HUD Secretary Scott Turner faced bipartisan support for HUD programs during FY27 budget hearings before both the House and Senate Appropriations Committees last week — a notable signal amid broad discretionary spending pressure. At the same time, the House released an amended 21st Century ROAD to Housing Act on May 14, with a floor vote expected this week.

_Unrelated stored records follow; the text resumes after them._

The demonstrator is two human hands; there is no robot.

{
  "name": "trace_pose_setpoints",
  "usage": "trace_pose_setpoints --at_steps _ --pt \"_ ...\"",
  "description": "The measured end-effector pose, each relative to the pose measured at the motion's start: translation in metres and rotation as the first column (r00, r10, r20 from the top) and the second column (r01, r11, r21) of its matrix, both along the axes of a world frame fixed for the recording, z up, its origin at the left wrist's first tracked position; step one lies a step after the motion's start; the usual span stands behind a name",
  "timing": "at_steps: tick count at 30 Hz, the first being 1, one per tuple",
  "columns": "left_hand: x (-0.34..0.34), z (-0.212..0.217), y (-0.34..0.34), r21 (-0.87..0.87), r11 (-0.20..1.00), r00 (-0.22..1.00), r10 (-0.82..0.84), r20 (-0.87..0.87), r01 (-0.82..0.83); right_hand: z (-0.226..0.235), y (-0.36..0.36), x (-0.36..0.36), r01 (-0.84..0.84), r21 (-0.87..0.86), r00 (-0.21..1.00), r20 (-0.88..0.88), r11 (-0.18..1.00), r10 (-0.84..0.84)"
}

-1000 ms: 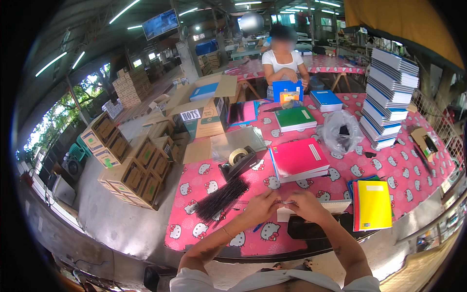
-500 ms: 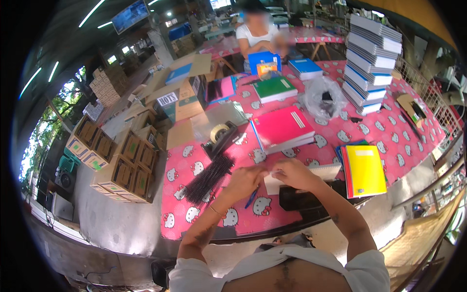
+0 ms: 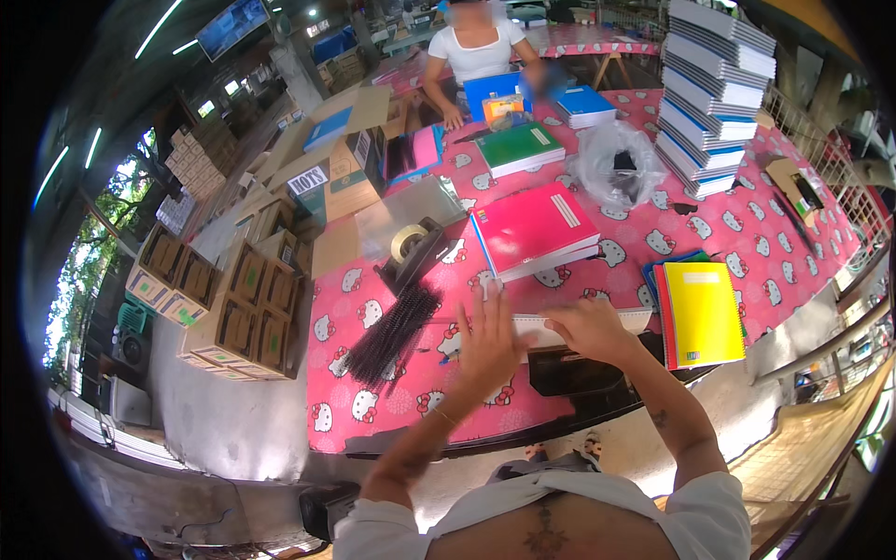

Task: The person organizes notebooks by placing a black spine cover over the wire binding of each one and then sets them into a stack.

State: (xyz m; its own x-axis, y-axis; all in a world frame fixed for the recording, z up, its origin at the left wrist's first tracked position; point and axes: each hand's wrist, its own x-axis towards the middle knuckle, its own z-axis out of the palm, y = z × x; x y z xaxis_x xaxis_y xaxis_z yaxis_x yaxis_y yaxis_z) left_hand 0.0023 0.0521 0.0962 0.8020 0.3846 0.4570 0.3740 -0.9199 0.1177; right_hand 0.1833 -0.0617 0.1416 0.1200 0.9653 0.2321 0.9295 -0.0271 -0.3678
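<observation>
My left hand (image 3: 487, 343) lies with its fingers spread over the pink patterned tablecloth, at the left end of a white paper pad with a row of holes along its edge (image 3: 635, 320). Across the top of that pad rests my right hand (image 3: 595, 330), its thumb apart from the fingers and part of the pad hidden below it. A black flat object (image 3: 574, 373) sits at the table's near edge, just in front of the pad. Left of my left hand is a bundle of black spiral binding coils (image 3: 392, 338).
A tape dispenser (image 3: 411, 254), pink notebooks (image 3: 534, 229) and a green notebook (image 3: 519, 147) stand beyond my hands. Yellow spiral notebooks (image 3: 705, 313) lie at right, below a tall notebook stack (image 3: 711, 103). Another person (image 3: 478, 51) is across the table. Cartons (image 3: 257, 299) flank the left.
My hands were close together with fingers pinched at the pad's left end. Now they are apart, the left one spread flat, the right one moved right along the pad.
</observation>
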Motion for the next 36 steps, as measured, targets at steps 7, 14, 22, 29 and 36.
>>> trace_pose_setpoints --at_steps 7,14,22,29,36 --pt "0.003 0.014 0.021 0.081 0.983 0.984 0.155 0.092 -0.163 -0.004 0.003 0.005 0.002 0.007 1.0 -0.01 1.0 -0.001" --pt "-0.013 0.017 0.052 -0.285 0.95 0.99 -0.106 0.096 0.13 -0.007 0.007 0.005 0.015 0.048 1.0 0.004 0.999 -0.015" --pt "-0.01 0.017 0.048 -0.376 0.915 0.977 -0.074 0.201 0.147 -0.001 0.005 0.0 0.011 -0.013 0.999 -0.039 1.0 -0.011" --pt "-0.009 -0.049 -0.027 0.071 0.993 0.988 0.1 -0.114 -0.092 -0.006 0.004 -0.003 0.034 0.021 0.999 -0.034 0.999 -0.034" --pt "0.011 -0.007 0.004 0.182 0.976 0.988 0.134 -0.074 -0.118 -0.008 0.004 -0.004 0.038 0.003 0.999 0.001 0.999 -0.038"
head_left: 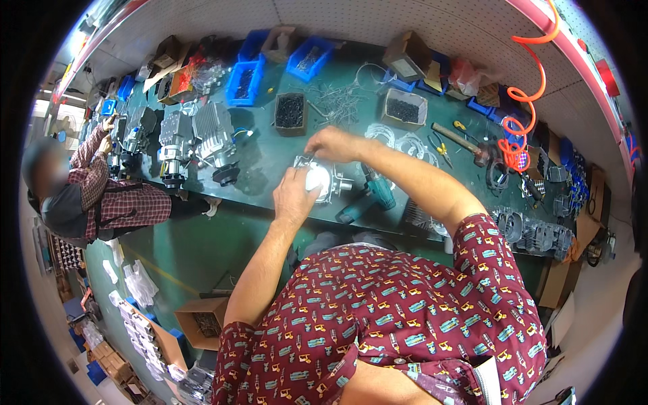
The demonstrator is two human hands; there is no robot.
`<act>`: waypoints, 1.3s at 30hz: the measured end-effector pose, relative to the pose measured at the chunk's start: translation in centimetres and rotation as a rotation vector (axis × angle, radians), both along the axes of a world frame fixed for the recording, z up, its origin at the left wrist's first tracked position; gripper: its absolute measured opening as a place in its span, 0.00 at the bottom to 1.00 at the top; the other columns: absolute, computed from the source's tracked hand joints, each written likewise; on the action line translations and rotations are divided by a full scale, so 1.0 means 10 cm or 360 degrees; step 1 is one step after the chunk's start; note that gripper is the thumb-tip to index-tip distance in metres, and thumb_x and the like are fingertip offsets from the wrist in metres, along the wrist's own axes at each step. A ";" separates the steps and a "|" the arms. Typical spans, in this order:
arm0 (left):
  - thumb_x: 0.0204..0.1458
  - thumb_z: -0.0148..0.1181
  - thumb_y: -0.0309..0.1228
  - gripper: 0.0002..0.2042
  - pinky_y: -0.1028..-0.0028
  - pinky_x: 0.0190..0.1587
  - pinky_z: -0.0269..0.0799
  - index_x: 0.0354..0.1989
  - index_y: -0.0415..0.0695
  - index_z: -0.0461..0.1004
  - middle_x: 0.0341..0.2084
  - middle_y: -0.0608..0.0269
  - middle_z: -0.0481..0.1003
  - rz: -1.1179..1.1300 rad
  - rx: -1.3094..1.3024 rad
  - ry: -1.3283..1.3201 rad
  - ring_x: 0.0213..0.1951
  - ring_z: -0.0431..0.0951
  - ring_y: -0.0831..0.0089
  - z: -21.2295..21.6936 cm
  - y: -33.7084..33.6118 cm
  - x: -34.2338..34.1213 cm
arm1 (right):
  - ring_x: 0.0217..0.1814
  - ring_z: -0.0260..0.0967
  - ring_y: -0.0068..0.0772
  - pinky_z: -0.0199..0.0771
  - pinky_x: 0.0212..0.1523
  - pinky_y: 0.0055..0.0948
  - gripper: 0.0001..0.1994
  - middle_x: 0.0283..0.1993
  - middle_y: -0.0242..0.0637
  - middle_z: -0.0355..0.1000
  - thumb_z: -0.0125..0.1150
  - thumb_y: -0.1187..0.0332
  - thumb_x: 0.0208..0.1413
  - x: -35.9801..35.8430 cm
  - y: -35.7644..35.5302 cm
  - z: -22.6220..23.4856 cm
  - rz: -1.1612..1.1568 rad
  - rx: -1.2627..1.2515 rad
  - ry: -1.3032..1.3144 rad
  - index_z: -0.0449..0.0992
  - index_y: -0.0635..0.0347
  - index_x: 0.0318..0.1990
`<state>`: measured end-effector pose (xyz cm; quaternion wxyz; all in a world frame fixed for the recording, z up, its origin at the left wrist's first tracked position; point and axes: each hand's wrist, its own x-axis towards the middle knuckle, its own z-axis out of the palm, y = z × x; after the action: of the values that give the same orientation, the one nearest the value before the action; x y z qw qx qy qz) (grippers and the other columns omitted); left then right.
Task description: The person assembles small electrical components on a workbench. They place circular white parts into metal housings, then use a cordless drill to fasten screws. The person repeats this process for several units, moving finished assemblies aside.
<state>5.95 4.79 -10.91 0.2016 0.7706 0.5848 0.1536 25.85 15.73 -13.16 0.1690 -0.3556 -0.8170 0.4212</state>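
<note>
A round, silvery metal housing with a bright white centre lies near the front edge of the green bench. My left hand grips its left side, thumb bent toward the white face. At the far rim, my right hand has its fingers pinched together, pointing left. Whatever is between those fingertips is too small to make out. Just right of the housing rests a teal cordless drill, below my right forearm. Beyond the hands stands an open box of small dark screws. Thin pale gaskets lie partly behind my right forearm.
Assembled grey motors stand left on the bench. Blue bins line the back. A hammer, pliers and an orange coiled hose are at right. Another person works at far left.
</note>
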 end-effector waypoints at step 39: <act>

For LIHTC investors, developers, syndicators, and lenders, the convergence of an active appropriations fight, a major housing supply bill, and early reconciliation maneuvering makes the next several weeks unusually high-stakes.
Key Takeaways:
- HUD Secretary Scott Turner testified before both the House and Senate Appropriations Committees in response to the Trump administration's FY27 budget request.
- Bipartisan committee support for HUD programs creates political cover for preserving Housing Choice Voucher and project-based rental assistance funding — both critical to LIHTC deal structures and compliance.
- The amended 21st Century ROAD to Housing Act text was released May 14; a House floor vote is expected the week of May 18.
- House Republicans held a closed-door meeting on May 12 to discuss a potential third reconciliation package — a vehicle that could carry tax title changes affecting LIHTC, depreciation, or bond financing.
- A separate $72 billion reconciliation bill focused on ICE and CBP funding is already in progress, signaling active use of the reconciliation process this Congress.
- NLIHC joined a national sign-on letter urging full inclusion of the Rural Housing Service Reform Act in the final housing supply package — a provision relevant to deals in rural markets and USDA-financed properties.
- HUD's proposed Equal Access Rule NPRM, which would scale back equal access protections in HUD programs, is drawing legal analysis from the National Housing Law Project, with a webinar scheduled for May 20.
Deals currently in predevelopment or financing are underwriting into a policy environment that could shift on multiple fronts at once. The ROAD Act's amended text deserves a close read for provisions touching private activity bond volume cap, zoning preemption, or federal land and financing tools. The third reconciliation conversation is early — but it is already happening behind closed doors, and the LIHTC community should be engaged before the vehicle takes shape.